Kimberly Bell, who had a nine-year relationship with Bonds that ended in 2003, also said she observed changes in Bonds’ body, including acne and shrinkage of the testicles, as well as increased irritability.
“He was just increasingly aggressive, irritable, agitated,” Bell said under questioning from prosecutor Jeff Nedrow before a jury in the court of U.S. District Judge Susan Illston.
Last week, a prosecution science expert testified that the types of symptoms Bell said she observed were related to steroid use.
Bell’s testimony came at the start of the second week of Bonds’ trial on charges of lying in 2003 to a federal grand jury that was investigating sales of steroids and other performance-enhancing drugs by the Bay Area Laboratory Co-Operative, or BALCO.
Bonds is accused of lying when he told the panel he never knowingly took steroids or human growth hormone from his trainer, Greg Anderson.
Anderson has refused to testify in the trial, but prosecutors are seeking to use an array of other evidence, including Bell’s testimony, to show that he knowingly took steroids.

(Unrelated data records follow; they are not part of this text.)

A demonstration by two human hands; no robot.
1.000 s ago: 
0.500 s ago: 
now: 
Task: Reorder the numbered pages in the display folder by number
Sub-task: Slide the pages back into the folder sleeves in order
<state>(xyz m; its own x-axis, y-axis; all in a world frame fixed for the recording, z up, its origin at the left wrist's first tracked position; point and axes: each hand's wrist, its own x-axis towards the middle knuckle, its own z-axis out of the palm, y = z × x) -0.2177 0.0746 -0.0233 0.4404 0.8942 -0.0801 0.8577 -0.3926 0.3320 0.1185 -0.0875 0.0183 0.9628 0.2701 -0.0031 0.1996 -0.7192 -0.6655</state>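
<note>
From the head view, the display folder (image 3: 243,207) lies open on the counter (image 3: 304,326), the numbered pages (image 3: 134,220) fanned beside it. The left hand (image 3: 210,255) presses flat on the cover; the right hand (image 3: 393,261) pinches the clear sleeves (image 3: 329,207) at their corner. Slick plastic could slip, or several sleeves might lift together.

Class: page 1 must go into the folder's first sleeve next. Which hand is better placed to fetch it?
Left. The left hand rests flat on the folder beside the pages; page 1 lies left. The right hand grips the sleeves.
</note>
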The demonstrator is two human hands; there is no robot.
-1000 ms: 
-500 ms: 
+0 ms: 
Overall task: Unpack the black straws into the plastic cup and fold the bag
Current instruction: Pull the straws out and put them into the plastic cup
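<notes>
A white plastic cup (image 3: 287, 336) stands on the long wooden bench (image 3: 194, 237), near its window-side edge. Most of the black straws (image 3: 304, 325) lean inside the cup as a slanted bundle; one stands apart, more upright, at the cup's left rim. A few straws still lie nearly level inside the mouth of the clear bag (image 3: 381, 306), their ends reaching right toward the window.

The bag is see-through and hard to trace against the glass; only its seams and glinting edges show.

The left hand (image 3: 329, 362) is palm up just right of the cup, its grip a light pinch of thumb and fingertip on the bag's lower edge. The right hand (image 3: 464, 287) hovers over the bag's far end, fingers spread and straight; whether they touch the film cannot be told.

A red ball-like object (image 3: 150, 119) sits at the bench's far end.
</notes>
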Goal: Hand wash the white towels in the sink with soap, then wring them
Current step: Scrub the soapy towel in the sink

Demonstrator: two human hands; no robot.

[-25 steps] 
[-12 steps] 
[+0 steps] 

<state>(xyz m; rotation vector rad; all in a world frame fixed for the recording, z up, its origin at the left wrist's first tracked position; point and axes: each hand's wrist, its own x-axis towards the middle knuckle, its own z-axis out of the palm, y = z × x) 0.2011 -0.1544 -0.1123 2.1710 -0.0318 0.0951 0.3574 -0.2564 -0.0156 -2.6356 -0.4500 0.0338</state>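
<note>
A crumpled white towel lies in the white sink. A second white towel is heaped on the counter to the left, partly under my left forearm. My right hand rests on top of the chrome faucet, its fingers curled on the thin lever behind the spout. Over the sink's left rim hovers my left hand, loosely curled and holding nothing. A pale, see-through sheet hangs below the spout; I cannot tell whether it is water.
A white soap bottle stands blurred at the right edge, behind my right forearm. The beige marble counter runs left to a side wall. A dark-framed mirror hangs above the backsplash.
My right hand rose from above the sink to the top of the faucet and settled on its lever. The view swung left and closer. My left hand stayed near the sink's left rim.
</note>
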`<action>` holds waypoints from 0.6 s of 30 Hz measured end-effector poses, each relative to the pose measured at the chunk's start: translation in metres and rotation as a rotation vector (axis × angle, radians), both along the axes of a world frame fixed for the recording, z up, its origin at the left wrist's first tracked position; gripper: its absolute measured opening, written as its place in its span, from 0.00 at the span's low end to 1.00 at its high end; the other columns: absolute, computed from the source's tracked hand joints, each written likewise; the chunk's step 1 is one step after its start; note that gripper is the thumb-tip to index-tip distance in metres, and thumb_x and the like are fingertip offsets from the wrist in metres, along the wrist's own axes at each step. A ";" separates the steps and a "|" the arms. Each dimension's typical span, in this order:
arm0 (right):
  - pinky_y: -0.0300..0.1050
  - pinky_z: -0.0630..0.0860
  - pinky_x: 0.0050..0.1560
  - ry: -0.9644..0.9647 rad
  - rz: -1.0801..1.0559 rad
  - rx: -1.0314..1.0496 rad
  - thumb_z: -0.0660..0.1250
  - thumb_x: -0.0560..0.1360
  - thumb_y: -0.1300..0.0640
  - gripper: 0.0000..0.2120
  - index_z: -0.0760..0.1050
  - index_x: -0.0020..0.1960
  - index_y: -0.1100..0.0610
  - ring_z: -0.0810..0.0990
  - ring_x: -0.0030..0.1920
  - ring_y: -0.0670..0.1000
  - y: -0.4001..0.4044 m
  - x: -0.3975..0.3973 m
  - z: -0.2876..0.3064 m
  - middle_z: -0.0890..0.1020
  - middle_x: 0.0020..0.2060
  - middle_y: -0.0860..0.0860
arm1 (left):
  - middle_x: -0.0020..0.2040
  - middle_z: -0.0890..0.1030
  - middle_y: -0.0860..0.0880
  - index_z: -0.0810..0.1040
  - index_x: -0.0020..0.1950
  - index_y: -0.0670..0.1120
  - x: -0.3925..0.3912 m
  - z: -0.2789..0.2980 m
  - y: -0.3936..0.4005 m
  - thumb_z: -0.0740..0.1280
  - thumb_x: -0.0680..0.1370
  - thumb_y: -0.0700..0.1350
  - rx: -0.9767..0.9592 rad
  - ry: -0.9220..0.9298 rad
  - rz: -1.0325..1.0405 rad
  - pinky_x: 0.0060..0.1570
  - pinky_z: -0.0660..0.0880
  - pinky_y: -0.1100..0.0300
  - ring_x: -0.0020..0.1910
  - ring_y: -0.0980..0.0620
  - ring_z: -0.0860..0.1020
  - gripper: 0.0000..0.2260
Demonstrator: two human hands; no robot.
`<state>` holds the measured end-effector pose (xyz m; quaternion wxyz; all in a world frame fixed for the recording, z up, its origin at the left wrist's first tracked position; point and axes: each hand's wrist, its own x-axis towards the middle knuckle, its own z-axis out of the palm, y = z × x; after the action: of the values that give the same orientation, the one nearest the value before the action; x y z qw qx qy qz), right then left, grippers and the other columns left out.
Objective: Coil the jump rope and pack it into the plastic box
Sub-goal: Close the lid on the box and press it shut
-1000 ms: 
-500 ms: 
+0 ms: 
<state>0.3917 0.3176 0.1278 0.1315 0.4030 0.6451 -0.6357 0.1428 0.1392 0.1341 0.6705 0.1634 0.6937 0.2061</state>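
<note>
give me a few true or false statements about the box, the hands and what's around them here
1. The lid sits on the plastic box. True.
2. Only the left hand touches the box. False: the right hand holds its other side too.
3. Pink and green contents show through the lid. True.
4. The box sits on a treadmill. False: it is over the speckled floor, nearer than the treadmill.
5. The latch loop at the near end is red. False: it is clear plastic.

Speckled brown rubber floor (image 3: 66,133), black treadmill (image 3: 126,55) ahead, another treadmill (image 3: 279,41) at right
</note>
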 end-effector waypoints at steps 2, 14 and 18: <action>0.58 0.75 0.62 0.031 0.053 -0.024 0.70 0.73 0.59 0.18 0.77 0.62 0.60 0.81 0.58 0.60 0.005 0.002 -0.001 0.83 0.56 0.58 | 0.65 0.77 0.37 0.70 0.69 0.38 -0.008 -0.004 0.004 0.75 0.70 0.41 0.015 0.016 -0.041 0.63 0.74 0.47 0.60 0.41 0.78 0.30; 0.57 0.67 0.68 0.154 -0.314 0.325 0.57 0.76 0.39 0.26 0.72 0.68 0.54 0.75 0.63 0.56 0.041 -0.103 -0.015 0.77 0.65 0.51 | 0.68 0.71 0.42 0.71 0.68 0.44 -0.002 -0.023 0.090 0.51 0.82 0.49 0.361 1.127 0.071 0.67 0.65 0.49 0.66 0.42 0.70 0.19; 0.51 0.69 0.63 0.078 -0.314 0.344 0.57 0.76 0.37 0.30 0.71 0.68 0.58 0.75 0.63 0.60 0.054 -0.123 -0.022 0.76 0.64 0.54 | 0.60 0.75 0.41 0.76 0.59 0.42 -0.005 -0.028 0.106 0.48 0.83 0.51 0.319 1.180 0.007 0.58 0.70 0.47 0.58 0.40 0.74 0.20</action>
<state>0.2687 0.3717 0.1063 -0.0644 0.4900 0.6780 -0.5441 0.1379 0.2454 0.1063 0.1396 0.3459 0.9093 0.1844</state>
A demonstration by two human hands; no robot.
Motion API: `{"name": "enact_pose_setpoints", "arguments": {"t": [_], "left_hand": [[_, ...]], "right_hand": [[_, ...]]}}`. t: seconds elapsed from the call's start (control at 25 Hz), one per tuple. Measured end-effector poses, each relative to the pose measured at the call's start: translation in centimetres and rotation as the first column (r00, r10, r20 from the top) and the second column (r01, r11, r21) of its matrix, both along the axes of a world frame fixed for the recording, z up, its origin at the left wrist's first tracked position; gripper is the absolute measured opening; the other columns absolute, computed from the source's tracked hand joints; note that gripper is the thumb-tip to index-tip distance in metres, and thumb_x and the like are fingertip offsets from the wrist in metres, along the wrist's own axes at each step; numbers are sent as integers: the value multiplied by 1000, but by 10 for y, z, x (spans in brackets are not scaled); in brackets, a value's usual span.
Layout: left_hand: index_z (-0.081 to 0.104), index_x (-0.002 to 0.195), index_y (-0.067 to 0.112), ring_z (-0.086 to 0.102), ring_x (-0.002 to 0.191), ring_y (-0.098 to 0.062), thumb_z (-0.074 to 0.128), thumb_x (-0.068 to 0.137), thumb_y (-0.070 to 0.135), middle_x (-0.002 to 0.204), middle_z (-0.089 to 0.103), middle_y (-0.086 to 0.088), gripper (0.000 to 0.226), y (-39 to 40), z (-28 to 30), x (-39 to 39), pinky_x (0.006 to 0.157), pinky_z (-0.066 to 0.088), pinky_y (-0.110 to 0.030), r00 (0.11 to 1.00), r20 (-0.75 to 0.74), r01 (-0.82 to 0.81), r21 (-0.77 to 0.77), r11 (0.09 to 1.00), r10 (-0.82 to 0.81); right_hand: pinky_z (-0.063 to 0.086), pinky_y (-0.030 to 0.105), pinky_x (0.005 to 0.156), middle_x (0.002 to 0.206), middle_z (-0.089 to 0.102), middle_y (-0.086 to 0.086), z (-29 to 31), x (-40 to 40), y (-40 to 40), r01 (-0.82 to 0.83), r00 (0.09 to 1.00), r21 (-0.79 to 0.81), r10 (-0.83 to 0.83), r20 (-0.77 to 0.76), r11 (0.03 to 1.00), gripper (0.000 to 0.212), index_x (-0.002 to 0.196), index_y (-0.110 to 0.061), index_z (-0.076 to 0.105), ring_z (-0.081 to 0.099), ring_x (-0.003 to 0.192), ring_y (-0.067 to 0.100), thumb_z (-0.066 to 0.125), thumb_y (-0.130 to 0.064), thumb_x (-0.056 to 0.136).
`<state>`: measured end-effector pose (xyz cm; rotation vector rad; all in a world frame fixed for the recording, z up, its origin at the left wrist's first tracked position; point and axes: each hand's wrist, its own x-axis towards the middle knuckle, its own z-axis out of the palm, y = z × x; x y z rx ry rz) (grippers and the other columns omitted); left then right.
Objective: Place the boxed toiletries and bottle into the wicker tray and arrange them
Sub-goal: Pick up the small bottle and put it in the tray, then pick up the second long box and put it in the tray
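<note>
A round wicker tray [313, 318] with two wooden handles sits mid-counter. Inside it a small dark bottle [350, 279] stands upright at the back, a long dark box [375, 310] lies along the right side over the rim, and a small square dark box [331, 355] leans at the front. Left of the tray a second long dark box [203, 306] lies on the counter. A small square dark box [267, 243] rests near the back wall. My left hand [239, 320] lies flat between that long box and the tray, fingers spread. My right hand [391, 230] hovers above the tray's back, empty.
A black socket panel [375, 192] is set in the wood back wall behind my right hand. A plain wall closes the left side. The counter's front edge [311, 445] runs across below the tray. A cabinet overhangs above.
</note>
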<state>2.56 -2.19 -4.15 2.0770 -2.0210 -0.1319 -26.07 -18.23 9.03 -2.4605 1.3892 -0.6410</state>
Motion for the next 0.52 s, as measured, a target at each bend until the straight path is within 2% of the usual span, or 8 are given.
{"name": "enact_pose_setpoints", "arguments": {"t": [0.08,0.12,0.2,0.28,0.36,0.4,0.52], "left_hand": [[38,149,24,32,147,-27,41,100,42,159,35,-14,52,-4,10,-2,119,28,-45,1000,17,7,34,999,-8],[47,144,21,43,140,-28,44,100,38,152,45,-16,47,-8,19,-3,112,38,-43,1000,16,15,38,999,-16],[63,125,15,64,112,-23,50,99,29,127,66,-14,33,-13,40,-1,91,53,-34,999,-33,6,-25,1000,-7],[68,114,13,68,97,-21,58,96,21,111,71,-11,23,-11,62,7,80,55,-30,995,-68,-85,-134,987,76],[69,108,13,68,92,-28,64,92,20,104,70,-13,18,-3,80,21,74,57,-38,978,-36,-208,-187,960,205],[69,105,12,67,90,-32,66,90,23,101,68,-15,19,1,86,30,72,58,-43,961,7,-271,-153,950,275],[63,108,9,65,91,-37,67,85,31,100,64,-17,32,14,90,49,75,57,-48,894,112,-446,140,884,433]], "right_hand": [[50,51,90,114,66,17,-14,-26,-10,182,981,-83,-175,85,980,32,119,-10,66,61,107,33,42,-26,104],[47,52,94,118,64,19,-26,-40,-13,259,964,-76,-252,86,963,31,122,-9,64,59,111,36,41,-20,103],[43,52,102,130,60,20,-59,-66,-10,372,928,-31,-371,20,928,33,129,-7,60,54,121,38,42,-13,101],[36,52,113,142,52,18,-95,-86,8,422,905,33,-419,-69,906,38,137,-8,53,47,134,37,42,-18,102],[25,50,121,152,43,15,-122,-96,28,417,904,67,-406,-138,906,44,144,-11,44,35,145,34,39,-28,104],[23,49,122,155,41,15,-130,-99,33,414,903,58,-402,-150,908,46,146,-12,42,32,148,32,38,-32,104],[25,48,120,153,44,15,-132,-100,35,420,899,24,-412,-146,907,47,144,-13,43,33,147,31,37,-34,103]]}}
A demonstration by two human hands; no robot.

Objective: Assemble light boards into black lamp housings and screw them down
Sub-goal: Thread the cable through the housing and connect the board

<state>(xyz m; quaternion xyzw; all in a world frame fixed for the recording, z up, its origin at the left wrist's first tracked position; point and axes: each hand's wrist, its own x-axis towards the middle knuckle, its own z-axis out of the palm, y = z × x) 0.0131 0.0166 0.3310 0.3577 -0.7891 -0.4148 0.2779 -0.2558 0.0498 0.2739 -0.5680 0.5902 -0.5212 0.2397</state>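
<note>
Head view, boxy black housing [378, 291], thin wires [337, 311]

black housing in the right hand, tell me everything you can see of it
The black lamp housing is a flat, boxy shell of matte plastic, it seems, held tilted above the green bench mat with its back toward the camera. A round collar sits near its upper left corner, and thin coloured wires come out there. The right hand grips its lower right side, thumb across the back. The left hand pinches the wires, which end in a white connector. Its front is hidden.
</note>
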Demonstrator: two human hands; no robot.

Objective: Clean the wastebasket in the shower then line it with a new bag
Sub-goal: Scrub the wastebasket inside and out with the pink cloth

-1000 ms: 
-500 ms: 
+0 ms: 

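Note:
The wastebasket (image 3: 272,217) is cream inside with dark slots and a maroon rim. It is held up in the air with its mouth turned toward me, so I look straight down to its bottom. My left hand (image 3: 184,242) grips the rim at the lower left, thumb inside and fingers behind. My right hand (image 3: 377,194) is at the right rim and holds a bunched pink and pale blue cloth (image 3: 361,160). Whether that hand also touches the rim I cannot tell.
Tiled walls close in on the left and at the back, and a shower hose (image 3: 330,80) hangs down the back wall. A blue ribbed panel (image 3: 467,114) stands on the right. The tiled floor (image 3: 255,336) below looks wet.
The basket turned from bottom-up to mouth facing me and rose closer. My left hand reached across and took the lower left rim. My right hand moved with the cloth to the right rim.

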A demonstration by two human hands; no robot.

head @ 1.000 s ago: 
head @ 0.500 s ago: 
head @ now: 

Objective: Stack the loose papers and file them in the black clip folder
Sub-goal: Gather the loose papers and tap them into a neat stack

Bell said that Bonds told her in either 1999 or 2000 that he was taking steroids after she asked him about an elbow injury.
During extensive cross-examination, defense attorney Cristina Arguedas questioned Bell about her numerous radio and television appearances and attempts at a book deal starting in 2004.
Asked whether she planned to make a lot of money on the proposed book, Bell answered, “The plan was to put my life back together.”
Bell denied being angry and bitter toward Bonds, saying only, “I was hurt.”
Bonds set Major League Baseball’s single-season and career home-run records while playing for the San Francisco Giants.